§ PROBLEM STATEMENT: Using the data below, return all lines in which "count" appears.

RAW DATA START

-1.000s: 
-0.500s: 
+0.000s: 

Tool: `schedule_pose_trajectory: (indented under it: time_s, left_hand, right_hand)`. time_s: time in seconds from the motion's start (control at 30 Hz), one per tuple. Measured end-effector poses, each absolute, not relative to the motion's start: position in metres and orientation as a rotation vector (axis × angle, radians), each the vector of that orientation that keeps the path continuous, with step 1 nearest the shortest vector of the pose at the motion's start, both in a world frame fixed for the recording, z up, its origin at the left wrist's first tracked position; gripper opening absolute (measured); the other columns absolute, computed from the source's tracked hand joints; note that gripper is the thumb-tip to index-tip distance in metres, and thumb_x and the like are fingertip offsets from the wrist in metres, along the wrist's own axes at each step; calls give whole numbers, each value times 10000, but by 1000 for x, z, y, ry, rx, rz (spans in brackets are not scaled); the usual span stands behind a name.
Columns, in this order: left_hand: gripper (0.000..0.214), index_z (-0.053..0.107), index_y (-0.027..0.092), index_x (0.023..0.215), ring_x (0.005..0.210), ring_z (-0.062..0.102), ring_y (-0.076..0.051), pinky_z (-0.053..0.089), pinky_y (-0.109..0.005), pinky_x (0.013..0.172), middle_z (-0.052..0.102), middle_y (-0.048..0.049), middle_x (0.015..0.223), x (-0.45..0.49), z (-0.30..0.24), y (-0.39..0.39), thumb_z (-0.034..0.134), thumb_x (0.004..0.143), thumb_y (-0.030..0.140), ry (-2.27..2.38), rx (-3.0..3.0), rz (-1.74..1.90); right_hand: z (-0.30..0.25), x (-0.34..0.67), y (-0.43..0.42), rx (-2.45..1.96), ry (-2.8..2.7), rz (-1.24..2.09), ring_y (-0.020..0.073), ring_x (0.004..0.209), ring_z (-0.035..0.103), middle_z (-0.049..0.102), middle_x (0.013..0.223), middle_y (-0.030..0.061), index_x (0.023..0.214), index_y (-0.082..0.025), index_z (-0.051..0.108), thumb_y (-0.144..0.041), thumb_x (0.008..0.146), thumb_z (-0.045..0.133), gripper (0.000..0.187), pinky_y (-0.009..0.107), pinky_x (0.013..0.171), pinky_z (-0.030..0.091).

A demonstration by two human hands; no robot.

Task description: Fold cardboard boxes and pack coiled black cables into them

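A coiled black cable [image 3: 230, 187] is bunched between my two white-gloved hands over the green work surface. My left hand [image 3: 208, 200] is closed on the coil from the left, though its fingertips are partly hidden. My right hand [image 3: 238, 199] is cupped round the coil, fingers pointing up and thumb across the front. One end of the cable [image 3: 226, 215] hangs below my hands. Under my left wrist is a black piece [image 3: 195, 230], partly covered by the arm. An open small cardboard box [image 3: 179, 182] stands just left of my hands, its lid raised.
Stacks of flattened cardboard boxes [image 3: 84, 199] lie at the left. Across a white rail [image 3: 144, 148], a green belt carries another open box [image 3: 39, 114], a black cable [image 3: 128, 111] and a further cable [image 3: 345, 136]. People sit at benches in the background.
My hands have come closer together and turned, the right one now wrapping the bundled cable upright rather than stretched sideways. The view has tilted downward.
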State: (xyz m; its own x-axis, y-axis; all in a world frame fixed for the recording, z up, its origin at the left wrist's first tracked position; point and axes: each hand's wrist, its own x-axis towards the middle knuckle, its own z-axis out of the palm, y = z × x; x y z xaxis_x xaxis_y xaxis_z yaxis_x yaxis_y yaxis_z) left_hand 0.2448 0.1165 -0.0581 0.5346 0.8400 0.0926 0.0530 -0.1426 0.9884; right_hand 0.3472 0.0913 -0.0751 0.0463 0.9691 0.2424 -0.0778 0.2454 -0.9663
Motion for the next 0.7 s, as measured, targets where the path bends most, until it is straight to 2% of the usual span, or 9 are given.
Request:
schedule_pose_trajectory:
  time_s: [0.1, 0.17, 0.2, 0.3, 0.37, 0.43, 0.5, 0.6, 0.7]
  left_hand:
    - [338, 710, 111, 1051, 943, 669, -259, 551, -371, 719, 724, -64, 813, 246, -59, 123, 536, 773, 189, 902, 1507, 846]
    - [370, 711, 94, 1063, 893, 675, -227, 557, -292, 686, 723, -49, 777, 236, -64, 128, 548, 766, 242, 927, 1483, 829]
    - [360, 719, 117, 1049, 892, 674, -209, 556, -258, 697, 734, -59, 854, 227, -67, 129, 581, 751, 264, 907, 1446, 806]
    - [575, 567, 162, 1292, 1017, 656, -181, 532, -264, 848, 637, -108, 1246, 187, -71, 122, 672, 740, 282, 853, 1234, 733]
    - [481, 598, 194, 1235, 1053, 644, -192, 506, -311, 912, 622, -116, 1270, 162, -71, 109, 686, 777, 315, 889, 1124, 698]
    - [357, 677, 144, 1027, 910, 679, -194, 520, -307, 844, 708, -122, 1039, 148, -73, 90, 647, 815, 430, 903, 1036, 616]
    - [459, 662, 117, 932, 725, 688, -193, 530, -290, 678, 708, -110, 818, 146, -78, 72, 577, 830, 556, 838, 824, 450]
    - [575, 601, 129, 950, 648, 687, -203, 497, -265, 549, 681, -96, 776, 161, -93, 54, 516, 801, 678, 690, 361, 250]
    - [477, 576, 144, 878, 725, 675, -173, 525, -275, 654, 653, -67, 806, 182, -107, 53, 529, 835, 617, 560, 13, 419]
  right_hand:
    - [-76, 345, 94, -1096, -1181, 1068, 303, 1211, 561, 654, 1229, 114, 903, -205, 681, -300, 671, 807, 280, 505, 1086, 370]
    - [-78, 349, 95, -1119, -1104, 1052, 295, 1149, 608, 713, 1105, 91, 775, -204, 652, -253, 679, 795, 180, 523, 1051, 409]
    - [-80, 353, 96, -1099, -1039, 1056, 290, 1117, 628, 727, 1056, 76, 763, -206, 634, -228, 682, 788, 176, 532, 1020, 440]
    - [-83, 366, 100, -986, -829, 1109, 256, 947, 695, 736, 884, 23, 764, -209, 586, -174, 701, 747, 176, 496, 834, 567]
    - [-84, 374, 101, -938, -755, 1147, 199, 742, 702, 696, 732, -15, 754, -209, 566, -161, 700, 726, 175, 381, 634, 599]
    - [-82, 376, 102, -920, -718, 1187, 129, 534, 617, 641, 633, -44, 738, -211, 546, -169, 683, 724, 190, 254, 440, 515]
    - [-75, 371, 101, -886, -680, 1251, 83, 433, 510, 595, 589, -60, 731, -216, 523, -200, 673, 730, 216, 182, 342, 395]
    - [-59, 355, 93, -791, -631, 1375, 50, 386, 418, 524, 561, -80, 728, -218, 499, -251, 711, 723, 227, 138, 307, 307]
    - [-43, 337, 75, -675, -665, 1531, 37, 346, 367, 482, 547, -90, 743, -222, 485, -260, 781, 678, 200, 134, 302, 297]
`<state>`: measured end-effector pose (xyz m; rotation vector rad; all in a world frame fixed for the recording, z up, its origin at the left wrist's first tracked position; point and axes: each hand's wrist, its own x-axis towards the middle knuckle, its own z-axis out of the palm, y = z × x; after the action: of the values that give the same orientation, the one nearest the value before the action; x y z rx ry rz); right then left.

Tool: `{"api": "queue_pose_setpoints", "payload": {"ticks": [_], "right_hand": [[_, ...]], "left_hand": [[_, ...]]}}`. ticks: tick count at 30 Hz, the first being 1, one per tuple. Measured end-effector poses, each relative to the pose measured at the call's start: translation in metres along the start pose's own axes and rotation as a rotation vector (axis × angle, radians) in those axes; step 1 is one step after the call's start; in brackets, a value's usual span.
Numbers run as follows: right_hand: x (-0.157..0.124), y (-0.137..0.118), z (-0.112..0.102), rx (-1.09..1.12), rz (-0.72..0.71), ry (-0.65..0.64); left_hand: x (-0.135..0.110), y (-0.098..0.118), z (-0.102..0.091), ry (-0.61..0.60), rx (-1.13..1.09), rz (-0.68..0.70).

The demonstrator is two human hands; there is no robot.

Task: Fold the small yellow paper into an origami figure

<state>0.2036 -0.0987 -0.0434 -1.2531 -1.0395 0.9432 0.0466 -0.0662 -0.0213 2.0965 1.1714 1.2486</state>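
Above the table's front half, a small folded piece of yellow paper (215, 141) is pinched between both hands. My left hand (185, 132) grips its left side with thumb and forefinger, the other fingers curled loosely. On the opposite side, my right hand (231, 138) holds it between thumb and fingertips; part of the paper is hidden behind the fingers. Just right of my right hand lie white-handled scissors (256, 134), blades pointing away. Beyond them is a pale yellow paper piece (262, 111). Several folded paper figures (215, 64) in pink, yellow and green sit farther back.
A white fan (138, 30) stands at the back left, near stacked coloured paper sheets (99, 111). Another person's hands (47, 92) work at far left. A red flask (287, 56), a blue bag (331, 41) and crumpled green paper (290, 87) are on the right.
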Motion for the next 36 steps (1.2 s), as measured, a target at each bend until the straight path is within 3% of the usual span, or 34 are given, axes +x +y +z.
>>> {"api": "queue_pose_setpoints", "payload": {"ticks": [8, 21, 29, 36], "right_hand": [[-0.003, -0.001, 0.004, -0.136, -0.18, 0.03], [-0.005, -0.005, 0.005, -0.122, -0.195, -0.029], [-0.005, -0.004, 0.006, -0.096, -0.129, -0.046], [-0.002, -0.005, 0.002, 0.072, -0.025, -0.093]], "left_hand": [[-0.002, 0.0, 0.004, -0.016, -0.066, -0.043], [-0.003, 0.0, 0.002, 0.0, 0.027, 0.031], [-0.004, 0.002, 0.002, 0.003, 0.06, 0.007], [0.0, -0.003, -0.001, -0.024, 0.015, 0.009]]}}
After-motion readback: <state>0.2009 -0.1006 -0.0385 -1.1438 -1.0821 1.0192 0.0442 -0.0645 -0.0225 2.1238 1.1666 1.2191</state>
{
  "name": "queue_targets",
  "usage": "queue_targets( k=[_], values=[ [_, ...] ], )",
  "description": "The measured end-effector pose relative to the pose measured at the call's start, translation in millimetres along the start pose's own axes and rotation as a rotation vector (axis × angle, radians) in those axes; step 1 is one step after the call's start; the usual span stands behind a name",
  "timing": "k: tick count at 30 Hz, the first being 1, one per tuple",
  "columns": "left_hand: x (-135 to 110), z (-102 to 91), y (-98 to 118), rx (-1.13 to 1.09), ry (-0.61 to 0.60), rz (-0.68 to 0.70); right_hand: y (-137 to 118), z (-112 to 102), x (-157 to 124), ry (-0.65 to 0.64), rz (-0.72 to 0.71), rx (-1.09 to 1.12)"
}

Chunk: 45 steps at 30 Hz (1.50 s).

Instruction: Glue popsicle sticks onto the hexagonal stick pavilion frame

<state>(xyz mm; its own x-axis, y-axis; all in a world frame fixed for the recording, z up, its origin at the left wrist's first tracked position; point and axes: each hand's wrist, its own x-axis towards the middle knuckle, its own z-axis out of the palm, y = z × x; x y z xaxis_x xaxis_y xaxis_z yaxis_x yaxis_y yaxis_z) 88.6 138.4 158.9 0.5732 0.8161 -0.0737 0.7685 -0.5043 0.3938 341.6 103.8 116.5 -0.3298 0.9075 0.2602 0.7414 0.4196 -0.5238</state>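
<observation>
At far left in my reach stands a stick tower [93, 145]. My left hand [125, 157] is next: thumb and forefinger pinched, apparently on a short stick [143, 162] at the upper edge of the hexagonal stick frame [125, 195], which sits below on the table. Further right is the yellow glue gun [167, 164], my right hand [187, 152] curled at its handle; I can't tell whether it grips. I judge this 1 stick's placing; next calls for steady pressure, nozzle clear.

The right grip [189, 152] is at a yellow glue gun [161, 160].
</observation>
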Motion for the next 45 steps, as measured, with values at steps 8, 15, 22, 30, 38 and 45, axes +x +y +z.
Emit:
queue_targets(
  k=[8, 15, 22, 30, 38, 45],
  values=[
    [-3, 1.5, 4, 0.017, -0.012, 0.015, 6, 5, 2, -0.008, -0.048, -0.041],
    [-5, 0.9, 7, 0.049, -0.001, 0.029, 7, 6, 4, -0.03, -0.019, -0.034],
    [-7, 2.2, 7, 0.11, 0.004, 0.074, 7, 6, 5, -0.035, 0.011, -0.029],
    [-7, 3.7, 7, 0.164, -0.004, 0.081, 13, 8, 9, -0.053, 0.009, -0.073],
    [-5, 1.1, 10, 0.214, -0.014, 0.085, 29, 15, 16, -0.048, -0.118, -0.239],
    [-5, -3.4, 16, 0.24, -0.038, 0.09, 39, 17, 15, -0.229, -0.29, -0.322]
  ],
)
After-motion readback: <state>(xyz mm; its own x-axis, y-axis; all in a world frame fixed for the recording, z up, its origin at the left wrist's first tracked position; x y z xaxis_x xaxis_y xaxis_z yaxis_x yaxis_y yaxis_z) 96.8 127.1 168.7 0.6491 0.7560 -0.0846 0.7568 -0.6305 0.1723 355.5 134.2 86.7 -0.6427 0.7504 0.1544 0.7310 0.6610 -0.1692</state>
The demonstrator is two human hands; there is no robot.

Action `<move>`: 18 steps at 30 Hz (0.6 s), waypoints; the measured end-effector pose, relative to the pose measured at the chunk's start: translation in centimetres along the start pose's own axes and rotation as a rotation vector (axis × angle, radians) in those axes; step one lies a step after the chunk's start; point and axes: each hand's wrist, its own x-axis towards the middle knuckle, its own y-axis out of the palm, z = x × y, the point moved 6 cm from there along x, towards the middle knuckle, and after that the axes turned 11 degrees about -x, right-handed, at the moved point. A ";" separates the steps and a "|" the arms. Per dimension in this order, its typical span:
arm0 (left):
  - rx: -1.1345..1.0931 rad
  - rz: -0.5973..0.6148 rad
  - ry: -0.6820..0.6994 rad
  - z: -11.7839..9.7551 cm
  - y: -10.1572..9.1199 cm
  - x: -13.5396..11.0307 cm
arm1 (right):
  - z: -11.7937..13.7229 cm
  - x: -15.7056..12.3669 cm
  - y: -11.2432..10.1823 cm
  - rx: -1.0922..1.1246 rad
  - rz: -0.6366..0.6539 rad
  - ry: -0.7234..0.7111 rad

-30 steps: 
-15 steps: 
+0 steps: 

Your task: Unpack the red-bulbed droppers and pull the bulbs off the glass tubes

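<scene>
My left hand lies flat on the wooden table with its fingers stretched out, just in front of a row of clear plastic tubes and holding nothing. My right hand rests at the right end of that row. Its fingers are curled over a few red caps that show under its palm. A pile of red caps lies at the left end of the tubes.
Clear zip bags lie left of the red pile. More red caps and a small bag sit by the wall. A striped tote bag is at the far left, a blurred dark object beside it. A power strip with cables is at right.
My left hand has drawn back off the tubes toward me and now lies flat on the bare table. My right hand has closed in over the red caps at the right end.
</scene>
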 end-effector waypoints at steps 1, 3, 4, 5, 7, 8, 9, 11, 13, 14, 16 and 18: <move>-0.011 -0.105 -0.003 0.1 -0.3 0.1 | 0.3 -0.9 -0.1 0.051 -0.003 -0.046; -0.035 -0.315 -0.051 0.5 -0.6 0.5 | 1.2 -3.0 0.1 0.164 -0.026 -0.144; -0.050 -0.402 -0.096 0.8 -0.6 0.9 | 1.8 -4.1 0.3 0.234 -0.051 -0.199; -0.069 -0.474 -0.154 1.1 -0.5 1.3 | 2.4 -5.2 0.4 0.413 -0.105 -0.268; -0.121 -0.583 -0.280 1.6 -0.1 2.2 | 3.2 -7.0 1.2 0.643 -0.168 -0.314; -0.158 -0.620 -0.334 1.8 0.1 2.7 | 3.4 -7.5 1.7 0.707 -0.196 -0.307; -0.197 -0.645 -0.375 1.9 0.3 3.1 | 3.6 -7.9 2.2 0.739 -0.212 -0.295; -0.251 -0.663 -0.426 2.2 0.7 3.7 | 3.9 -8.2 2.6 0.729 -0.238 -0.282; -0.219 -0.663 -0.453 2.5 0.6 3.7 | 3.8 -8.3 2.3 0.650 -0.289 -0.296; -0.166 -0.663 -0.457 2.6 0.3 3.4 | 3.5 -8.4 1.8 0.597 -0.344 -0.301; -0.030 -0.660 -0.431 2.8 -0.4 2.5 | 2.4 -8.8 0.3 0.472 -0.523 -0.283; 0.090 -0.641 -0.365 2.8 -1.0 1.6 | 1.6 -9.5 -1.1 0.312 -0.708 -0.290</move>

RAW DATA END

§ OUTPUT OF THE EXERCISE:
Tool: `{"api": "queue_pose_setpoints", "payload": {"ticks": [_], "right_hand": [[_, ...]], "left_hand": [[_, ...]]}}`. ticks: tick count at 30 Hz, the first being 1, one per tuple. Measured end-effector poses, each relative to the pose measured at the call's start: translation in metres along the start pose's own axes and rotation as a rotation vector (axis × angle, radians) in those axes; step 1 is one step after the call's start; in brackets, a value's usual span.
  "timing": "k: tick count at 30 Hz, the first being 1, one per tuple",

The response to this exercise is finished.